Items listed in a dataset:

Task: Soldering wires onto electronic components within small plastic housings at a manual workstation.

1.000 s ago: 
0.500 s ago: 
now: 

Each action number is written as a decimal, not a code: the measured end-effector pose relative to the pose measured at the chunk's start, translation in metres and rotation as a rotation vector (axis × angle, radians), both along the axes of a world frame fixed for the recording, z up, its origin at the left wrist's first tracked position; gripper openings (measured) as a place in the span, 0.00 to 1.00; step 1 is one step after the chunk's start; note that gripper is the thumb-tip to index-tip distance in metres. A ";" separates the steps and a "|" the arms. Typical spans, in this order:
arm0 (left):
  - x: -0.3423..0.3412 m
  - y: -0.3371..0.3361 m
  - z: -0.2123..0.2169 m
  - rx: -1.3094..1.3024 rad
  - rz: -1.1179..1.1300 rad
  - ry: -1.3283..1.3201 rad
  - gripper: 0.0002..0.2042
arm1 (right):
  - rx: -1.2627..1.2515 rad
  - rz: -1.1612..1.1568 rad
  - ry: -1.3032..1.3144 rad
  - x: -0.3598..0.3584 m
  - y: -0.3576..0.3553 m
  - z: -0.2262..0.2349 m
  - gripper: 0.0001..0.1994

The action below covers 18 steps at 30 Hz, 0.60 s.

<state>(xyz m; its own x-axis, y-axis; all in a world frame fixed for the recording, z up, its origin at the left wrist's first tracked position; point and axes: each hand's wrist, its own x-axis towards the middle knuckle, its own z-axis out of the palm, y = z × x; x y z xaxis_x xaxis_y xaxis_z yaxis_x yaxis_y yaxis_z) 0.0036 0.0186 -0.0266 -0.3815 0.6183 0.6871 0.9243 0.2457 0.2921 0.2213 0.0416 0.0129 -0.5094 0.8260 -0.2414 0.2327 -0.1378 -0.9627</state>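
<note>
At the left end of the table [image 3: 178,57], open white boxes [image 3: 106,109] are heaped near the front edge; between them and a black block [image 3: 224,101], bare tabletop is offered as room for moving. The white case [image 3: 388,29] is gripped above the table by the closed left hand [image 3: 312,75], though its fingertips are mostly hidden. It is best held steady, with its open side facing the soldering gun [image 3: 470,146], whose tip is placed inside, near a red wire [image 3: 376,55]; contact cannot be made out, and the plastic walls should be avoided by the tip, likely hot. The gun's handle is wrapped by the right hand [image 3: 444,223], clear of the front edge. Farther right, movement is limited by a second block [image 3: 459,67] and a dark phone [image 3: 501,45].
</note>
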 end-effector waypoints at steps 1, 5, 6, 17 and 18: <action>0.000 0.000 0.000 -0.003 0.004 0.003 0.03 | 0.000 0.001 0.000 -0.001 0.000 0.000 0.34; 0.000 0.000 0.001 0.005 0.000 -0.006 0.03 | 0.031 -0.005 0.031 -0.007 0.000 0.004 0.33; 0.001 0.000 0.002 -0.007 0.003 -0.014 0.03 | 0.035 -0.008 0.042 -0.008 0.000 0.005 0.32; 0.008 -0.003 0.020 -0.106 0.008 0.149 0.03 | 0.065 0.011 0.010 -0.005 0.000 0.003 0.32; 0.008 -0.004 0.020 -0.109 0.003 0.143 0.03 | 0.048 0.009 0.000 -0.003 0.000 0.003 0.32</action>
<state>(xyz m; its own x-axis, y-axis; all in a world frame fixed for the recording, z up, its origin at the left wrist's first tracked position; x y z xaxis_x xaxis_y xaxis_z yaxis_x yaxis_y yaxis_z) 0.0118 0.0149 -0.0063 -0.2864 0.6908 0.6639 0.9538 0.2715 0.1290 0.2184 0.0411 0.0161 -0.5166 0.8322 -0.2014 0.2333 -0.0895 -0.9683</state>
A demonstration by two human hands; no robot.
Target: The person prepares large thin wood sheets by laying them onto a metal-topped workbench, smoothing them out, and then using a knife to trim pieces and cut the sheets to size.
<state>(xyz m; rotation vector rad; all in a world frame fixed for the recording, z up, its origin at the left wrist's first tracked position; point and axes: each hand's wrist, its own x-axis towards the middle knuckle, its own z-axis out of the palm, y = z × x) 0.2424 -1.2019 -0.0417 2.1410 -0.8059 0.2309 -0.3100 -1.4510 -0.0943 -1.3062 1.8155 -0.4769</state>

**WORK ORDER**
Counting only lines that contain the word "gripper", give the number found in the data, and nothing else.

**COMPLETED TASK**
3